Thats a goal anyways. Its far from the excitement and glamour of a new lucrative career that I love and cant wait to get out of bed in the morning for.. but its something to work towards. 
Found I enjoyed investing and being debt free will certainly allow room to pursue more of that, since the job I have is a median salary job. 

I really appreciated your post this morning Paradise. Similar stories for sure, you know my ex is living it up, new cars, new flooring, OM living there for free with 5 bags of beer cans piled up in the back of his truck.

I dont know what happened to my life, I could find milestones to qualify my sense of moving on, but I dont like looking. Ive been racking my brain trying to figure out something that I would enjoy doing, as Ive done this for twenty years and it hasnt been as progressive as I had understood it to be at other companies. 

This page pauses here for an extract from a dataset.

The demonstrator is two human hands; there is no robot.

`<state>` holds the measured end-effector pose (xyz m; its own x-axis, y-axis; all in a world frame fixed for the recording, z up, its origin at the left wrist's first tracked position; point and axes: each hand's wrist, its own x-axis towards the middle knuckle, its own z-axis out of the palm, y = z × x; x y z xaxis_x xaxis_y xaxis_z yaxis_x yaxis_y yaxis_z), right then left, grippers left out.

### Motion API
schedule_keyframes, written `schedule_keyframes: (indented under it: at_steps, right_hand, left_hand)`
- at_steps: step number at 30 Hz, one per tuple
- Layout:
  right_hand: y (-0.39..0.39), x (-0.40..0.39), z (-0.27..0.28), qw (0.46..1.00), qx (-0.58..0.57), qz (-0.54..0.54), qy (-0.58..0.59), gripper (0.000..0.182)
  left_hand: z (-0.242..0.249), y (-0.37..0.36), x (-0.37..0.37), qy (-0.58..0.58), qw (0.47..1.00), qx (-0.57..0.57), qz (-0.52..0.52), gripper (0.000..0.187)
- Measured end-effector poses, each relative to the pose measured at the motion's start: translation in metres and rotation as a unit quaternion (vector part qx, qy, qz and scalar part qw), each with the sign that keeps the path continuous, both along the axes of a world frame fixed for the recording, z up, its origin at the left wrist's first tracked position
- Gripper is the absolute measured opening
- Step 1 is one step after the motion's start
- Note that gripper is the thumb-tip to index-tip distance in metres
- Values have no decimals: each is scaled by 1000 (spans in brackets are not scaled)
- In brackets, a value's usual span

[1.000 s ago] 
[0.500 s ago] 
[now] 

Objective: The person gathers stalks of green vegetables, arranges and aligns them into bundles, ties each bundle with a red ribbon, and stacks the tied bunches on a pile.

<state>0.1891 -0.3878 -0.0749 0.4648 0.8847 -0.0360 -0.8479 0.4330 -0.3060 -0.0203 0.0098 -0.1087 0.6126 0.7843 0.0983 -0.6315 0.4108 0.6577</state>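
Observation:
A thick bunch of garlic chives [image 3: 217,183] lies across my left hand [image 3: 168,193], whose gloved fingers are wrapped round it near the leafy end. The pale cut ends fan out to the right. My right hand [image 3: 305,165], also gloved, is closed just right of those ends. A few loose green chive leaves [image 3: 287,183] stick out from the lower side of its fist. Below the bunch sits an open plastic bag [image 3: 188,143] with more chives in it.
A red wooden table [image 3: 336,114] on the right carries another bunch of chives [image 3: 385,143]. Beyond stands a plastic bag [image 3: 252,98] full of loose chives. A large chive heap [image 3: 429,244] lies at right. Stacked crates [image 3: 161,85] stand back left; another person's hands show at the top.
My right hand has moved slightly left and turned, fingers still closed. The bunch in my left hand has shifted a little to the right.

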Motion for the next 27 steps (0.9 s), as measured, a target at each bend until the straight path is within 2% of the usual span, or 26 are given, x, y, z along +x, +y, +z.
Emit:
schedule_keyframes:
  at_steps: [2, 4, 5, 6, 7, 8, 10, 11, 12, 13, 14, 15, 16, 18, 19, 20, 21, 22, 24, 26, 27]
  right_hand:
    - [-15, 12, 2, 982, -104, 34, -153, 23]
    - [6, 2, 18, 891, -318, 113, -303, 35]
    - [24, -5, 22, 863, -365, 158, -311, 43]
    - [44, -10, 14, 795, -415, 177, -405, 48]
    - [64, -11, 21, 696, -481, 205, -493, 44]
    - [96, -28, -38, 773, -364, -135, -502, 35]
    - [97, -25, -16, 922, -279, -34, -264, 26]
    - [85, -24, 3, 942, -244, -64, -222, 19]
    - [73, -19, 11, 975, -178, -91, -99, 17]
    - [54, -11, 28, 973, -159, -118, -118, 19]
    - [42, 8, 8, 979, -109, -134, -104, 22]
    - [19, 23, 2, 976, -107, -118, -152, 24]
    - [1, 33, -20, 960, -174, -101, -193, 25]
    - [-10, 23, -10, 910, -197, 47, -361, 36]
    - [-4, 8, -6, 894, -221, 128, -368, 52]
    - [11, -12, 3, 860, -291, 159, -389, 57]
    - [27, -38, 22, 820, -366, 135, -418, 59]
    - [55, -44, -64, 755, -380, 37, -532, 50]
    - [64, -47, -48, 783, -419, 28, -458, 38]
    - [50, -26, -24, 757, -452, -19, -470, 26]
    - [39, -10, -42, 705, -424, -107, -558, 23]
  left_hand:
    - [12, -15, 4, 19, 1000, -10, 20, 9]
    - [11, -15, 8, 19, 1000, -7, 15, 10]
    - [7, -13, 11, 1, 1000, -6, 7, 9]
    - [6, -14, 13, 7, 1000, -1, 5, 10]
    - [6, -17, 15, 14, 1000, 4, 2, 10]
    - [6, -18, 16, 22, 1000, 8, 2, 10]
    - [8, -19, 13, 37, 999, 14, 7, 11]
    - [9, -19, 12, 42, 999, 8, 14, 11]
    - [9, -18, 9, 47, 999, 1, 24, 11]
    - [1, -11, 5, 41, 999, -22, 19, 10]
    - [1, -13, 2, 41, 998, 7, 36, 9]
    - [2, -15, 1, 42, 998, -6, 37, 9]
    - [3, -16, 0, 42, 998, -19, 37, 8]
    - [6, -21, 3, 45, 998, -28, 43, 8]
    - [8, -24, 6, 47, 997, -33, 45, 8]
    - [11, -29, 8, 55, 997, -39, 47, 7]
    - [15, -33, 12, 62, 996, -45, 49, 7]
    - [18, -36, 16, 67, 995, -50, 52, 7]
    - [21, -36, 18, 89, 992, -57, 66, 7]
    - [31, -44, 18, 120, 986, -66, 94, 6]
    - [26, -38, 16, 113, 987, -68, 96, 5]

I still shift into negative mode, when I see the ex and the OM coming out of the marital home as I drop the kiddo off.. Working on trying to get whatever that is, out of me. 
I have my weeks where I spend a few too many days with a cheap box of Franzia. Luckily, I lean more towards a celebratory mood than a down and lost one these days, even when its just myself and my two cats. Gd damned cats..lol


----------



## Shoto1984 (Apr 11, 2009)

I have been through (or am going through) a lot of the same things mentioned here. Some years ago a friend recommended Eckhart Tolle's book The Power Of Now. I found a lot of it intuitive but still eye opening to have it laid out in a book. The concepts have been a great help in managing the pain and taking control of my life. Chin up.


----------



## naga75 (Jul 5, 2012)

Great post.
_Posted via Mobile Device_


----------



## Paradise (Dec 16, 2011)

Shooboomafoo said:


> it was the first time I was able to take advantage of the homestead exemption on my house, a foreclosure that I bought that ended up being cheaper in pymt than an apartment around here..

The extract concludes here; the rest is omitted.